Extension works to lower farmworkers’ pesticide exposure

Recognizing that farming is among the nation’s most hazardous occupations, North Carolina Cooperative Extension offers educational programs to help farmers, farmworkers and their families lower their risks of injury, illness and death. Our latest tool in this effort: a kit of easy-to-use materials to teach pesticide safety to Spanish-speaking agricultural workers with limited formal educations.

Extension tested the kit with workers and trainers to make sure it was simple yet effective. The U.S. Environmental Protection Agency also reviewed the materials.

The centerpieces of the new kit are tabletop flipcharts. Lesson plans appear on the side that faces the trainer, while the side that faces the audience features colorful photographs illustrating the trainer’s message.

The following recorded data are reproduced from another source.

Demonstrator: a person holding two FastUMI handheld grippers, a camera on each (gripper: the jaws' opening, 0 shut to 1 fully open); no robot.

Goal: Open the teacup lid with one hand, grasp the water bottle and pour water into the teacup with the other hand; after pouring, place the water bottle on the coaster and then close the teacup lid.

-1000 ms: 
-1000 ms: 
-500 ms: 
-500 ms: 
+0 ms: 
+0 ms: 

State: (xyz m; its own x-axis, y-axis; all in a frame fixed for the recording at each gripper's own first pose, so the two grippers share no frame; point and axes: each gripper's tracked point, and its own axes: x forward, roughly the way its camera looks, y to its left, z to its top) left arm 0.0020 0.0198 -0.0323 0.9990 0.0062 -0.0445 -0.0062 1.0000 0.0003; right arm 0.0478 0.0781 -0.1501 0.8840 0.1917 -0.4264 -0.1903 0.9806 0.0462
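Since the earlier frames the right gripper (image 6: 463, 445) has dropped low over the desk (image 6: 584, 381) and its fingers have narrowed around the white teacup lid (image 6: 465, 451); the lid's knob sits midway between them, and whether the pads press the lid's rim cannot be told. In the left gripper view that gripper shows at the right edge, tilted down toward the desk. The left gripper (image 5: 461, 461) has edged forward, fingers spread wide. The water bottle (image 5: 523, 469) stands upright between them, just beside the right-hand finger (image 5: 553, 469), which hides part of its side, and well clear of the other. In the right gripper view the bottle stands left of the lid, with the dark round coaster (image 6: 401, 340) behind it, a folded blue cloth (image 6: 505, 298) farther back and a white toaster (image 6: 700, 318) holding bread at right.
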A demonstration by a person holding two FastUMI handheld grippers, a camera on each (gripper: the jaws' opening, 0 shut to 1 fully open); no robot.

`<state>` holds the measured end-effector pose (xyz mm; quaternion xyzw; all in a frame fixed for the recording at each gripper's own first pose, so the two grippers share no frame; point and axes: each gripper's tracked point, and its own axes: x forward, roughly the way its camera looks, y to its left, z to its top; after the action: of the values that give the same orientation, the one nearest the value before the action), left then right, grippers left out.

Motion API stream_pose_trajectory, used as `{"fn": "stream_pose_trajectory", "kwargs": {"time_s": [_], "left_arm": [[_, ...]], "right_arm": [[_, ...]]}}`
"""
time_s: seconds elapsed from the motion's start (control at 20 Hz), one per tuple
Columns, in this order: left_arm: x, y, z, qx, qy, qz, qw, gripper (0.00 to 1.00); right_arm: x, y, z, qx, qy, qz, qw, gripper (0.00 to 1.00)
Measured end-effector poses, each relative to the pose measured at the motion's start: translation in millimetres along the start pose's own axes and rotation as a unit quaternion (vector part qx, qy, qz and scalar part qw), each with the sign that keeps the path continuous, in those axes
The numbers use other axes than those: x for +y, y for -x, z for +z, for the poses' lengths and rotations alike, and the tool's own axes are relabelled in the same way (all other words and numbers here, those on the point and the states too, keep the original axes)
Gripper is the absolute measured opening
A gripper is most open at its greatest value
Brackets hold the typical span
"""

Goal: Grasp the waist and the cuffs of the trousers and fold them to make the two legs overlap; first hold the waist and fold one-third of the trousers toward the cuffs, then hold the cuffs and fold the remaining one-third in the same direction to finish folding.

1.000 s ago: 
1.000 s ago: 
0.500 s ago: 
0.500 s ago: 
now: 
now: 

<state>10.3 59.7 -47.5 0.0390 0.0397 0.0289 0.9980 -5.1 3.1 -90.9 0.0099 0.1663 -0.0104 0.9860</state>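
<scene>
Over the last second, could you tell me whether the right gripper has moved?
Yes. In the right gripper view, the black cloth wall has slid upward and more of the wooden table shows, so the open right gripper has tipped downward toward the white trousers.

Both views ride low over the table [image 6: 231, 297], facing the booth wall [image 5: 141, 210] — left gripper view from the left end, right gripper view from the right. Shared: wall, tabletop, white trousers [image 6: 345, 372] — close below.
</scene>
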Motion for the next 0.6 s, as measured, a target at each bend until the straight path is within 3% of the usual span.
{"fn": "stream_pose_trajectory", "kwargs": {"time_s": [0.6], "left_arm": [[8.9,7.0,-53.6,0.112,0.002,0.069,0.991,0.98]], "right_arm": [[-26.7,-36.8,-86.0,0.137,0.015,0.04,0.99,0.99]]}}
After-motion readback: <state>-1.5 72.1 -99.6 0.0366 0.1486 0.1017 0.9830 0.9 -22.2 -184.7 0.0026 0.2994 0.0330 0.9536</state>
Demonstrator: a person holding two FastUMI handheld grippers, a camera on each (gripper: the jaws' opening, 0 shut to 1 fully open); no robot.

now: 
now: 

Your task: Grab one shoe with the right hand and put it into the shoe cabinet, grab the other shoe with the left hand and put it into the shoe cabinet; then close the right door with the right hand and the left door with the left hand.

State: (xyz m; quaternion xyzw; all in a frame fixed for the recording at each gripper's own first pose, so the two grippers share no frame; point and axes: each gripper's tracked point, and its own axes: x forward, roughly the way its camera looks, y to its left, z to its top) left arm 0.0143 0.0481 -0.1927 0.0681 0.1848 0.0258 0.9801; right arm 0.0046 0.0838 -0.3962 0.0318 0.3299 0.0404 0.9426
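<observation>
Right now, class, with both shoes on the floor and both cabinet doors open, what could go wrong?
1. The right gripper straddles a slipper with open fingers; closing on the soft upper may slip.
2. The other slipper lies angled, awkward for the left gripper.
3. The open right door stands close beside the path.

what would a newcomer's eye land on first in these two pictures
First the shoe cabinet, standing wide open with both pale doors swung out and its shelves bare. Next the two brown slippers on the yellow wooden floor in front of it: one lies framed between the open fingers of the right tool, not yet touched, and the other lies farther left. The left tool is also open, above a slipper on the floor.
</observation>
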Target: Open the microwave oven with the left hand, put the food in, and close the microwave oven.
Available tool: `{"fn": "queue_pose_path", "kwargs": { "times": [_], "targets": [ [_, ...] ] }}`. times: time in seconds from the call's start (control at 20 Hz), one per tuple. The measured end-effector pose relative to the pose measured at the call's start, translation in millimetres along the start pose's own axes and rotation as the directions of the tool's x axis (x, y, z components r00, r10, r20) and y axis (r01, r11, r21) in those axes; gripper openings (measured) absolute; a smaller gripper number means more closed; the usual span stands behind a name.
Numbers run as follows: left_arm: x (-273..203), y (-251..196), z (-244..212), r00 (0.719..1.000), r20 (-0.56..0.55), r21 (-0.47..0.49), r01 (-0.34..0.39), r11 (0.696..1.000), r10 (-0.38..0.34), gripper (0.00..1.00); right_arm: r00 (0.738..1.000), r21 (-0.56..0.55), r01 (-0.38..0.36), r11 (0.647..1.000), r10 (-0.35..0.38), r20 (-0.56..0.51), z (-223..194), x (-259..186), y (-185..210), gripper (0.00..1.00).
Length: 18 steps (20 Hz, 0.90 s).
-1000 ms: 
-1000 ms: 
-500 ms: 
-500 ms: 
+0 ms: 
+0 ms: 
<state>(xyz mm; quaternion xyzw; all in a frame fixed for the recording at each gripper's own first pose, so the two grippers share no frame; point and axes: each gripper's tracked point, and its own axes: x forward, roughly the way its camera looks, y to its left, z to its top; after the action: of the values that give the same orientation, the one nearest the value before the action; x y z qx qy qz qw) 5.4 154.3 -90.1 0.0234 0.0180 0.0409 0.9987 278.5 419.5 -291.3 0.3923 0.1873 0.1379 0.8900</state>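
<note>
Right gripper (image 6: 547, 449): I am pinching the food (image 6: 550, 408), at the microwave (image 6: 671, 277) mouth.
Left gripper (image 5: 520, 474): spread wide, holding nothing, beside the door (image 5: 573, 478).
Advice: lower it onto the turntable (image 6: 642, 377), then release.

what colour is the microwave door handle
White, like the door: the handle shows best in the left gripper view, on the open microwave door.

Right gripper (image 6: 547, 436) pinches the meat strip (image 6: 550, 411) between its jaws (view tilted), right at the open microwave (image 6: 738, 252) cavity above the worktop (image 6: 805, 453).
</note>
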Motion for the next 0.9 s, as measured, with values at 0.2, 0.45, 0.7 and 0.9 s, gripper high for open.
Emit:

The kit also comes with one-page illustrated sheets — available in Spanish and English — related to some of North Carolina’s most important crops. The sheets list common pesticides used at various stages of crop growth, indicate each pesticide’s toxicity level and spell out how long areas treated by each pesticide should be off-limits. They also have realistic drawings illustrating the symptoms a worker might experience because of unsafe exposure and phone numbers for the worker to call in case of problems.

Dr. Greg Cope, Julia Storm and Catherine LeProvost with the Department of Environmental and Molecular Toxicology developed the kit. They plan to launch a related website in the summer of 2010 for tobacco, sweetpotato and tomato crops, and they have materials related to eight other crops in the works.